■ ACTIVITY ■
Retype the whole listing below precisely.

■ DATASET CONTENT ■
- - - - -

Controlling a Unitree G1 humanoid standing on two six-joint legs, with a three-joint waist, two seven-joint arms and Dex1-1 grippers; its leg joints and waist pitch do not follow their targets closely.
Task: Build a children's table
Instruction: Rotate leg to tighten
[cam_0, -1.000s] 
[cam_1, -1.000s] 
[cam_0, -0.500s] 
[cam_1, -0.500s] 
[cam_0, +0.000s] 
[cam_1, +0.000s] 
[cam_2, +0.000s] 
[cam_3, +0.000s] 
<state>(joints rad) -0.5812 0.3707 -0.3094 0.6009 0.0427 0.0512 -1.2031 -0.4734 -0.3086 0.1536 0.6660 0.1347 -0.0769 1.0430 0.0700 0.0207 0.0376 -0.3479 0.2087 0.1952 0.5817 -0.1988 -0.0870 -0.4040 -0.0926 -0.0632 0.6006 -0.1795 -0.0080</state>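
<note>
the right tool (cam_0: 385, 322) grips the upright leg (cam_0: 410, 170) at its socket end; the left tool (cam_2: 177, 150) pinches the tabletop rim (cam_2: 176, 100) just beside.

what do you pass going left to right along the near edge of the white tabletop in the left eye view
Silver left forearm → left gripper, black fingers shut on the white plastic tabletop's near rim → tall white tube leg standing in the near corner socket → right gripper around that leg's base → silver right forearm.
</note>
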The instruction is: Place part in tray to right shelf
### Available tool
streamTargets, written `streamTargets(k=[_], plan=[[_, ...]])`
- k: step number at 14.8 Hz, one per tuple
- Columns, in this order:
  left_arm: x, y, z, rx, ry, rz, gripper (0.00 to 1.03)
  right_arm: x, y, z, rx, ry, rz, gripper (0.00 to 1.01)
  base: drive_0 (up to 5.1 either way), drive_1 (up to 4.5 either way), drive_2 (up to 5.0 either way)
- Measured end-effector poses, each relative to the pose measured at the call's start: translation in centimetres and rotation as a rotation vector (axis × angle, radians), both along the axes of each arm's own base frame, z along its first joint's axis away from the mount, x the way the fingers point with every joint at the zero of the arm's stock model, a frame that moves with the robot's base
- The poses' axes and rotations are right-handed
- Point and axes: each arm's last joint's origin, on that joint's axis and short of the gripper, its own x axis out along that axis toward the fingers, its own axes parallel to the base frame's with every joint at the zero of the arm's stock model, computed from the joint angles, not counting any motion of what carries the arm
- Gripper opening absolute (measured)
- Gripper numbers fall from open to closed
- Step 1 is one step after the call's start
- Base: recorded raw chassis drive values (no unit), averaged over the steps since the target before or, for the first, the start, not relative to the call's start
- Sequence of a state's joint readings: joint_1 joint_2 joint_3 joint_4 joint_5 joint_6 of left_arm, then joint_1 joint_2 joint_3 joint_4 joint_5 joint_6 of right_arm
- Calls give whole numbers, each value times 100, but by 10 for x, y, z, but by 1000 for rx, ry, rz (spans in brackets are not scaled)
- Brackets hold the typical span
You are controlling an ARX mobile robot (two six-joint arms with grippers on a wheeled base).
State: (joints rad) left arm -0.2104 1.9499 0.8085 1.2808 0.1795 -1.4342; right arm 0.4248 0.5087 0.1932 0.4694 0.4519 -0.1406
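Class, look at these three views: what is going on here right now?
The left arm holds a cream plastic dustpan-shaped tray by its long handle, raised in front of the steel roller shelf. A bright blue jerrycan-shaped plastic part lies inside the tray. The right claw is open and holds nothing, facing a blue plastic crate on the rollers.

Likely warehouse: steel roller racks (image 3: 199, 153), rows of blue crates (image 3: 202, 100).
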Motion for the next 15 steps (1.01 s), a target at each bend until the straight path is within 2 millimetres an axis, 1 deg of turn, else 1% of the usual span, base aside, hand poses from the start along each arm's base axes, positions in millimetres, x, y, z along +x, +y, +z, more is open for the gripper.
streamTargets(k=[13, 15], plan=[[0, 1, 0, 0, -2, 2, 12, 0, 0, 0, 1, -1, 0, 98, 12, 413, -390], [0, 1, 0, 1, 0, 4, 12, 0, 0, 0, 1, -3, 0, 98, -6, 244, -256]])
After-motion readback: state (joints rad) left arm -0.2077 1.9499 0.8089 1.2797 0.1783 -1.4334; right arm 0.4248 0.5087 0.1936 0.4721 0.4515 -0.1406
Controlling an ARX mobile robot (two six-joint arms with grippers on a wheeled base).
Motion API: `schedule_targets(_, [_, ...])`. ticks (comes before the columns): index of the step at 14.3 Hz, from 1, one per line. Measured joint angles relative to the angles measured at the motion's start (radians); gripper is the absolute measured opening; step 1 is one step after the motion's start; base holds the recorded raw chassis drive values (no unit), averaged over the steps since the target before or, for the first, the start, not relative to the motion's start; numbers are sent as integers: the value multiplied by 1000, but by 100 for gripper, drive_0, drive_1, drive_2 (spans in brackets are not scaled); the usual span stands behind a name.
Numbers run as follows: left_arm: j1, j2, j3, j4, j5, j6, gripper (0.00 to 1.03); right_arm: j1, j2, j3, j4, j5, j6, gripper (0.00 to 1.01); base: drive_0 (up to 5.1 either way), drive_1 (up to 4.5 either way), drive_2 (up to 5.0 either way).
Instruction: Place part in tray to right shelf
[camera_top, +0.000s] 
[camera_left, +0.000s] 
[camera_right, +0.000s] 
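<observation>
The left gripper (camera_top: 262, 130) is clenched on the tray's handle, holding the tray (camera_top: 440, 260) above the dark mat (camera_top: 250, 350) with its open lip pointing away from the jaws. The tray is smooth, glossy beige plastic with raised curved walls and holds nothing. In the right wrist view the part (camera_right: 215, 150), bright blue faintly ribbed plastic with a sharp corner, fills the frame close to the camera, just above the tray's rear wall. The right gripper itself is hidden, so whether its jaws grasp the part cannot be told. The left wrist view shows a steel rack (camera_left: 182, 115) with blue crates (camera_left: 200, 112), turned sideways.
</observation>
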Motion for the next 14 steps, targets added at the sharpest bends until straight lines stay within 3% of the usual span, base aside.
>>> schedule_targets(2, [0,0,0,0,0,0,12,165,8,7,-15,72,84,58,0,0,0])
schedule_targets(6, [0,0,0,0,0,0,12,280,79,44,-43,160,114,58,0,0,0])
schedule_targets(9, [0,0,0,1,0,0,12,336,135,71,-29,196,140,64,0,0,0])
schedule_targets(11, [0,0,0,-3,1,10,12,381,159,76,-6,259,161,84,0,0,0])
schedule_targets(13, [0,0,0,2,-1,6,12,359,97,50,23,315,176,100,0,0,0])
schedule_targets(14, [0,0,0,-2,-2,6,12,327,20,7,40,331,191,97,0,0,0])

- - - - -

■ ANSWER TO THE PROBLEM ■
Controlling a Unitree G1 humanoid standing on two six-joint legs, with a three-joint waist, two seven-joint arms and Dex1-1 grippers; its leg joints and waist pitch do not follow their targets closely.
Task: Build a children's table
Instruction: Rotate leg to tighten
[cam_0, -1.000s] 
[cam_1, -1.000s] 
[cam_0, -0.500s] 
[cam_1, -0.500s] 
[cam_0, +0.000s] 
[cam_1, +0.000s] 
[cam_2, +0.000s] 
[cam_3, +0.000s] 
<state>(joints rad) -0.5812 0.3707 -0.3094 0.6009 0.0427 0.0512 -1.2031 -0.4734 -0.3086 0.1536 0.6660 0.1347 -0.0769 1.0430 0.0700 0.0207 0.0376 -0.3479 0.2087 0.1952 0.5817 -0.1988 -0.0870 -0.4040 -0.0926 -0.0632 0.6006 -0.1795 -0.0080</state>
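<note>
the right tool (cam_0: 385, 322) grips the upright leg (cam_0: 410, 170) at its socket end; the left tool (cam_2: 177, 150) pinches the tabletop rim (cam_2: 176, 100) just beside.

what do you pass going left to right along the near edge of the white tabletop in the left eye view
Silver left forearm → left gripper, black fingers shut on the white plastic tabletop's near rim → tall white tube leg standing in the near corner socket → right gripper around that leg's base → silver right forearm.
</note>
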The instruction is: Place part in tray to right shelf
### Available tool
streamTargets, written `streamTargets(k=[_], plan=[[_, ...]])`
- k: step number at 14.8 Hz, one per tuple
- Columns, in this order:
  left_arm: x, y, z, rx, ry, rz, gripper (0.00 to 1.03)
  right_arm: x, y, z, rx, ry, rz, gripper (0.00 to 1.01)
  base: drive_0 (up to 5.1 either way), drive_1 (up to 4.5 either way), drive_2 (up to 5.0 either way)
- Measured end-effector poses, each relative to the pose measured at the call's start: translation in centimetres and rotation as a rotation vector (axis × angle, radians), both along the axes of each arm's own base frame, z along its first joint's axis away from the mount, x the way the fingers point with every joint at the zero of the arm's stock model, a frame that moves with the robot's base
- The poses' axes and rotations are right-handed
- Point and axes: each arm's last joint's origin, on that joint's axis and short of the gripper, its own x axis out along that axis toward the fingers, its own axes parallel to the base frame's with every joint at the zero of the arm's stock model, computed from the joint angles, not counting any motion of what carries the arm
- Gripper opening absolute (measured)
- Gripper numbers fall from open to closed
- Step 1 is one step after the call's start
- Base: recorded raw chassis drive values (no unit), averaged over the steps since the target before or, for the first, the start, not relative to the call's start
- Sequence of a state's joint readings: joint_1 joint_2 joint_3 joint_4 joint_5 joint_6 of left_arm, then joint_1 joint_2 joint_3 joint_4 joint_5 joint_6 of right_arm
- Calls give whole numbers, each value times 100, but by 10 for x, y, z, but by 1000 for rx, ry, rz (spans in brackets are not scaled)
- Brackets hold the typical span
You are controlling an ARX mobile robot (two six-joint arms with grippers on a wheeled base).
State: (joints rad) left arm -0.2104 1.9499 0.8085 1.2808 0.1795 -1.4342; right arm 0.4248 0.5087 0.1932 0.4694 0.4519 -0.1406
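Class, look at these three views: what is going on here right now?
The left arm holds a cream plastic dustpan-shaped tray by its long handle, raised in front of the steel roller shelf. A bright blue jerrycan-shaped plastic part lies inside the tray. The right claw is open and holds nothing, facing a blue plastic crate on the rollers.

Likely warehouse: steel roller racks (image 3: 199, 153), rows of blue crates (image 3: 202, 100).
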Motion for the next 15 steps (1.01 s), a target at each bend until the straight path is within 2 millimetres an axis, 1 deg of turn, else 1% of the usual span, base aside, hand poses from the start along each arm's base axes, positions in millimetres, x, y, z along +x, +y, +z, more is open for the gripper.
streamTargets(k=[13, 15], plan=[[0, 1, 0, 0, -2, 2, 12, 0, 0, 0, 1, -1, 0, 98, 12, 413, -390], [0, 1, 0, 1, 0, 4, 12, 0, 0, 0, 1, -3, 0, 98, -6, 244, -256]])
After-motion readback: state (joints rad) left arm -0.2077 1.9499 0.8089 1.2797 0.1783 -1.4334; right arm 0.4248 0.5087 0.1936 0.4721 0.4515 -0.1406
Controlling an ARX mobile robot (two six-joint arms with grippers on a wheeled base).
Motion API: `schedule_targets(_, [_, ...])`. ticks (comes before the columns): index of the step at 14.3 Hz, from 1, one per line. Measured joint angles relative to the angles measured at the motion's start (radians); gripper is the absolute measured opening; step 1 is one step after the motion's start; base holds the recorded raw chassis drive values (no unit), averaged over the steps since the target before or, for the first, the start, not relative to the motion's start; numbers are sent as integers: the value multiplied by 1000, but by 100 for gripper, drive_0, drive_1, drive_2 (spans in brackets are not scaled); the usual span stands behind a name.
Numbers run as follows: left_arm: j1, j2, j3, j4, j5, j6, gripper (0.00 to 1.03); right_arm: j1, j2, j3, j4, j5, j6, gripper (0.00 to 1.01); base: drive_0 (up to 5.1 either way), drive_1 (up to 4.5 either way), drive_2 (up to 5.0 either way).
Instruction: Place part in tray to right shelf
[camera_top, +0.000s] 
[camera_left, +0.000s] 
[camera_right, +0.000s] 
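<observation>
The left gripper (camera_top: 262, 130) is clenched on the tray's handle, holding the tray (camera_top: 440, 260) above the dark mat (camera_top: 250, 350) with its open lip pointing away from the jaws. The tray is smooth, glossy beige plastic with raised curved walls and holds nothing. In the right wrist view the part (camera_right: 215, 150), bright blue faintly ribbed plastic with a sharp corner, fills the frame close to the camera, just above the tray's rear wall. The right gripper itself is hidden, so whether its jaws grasp the part cannot be told. The left wrist view shows a steel rack (camera_left: 182, 115) with blue crates (camera_left: 200, 112), turned sideways.
</observation>
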Motion for the next 14 steps, targets added at the sharpest bends until straight lines stay within 3% of the usual span, base aside.
>>> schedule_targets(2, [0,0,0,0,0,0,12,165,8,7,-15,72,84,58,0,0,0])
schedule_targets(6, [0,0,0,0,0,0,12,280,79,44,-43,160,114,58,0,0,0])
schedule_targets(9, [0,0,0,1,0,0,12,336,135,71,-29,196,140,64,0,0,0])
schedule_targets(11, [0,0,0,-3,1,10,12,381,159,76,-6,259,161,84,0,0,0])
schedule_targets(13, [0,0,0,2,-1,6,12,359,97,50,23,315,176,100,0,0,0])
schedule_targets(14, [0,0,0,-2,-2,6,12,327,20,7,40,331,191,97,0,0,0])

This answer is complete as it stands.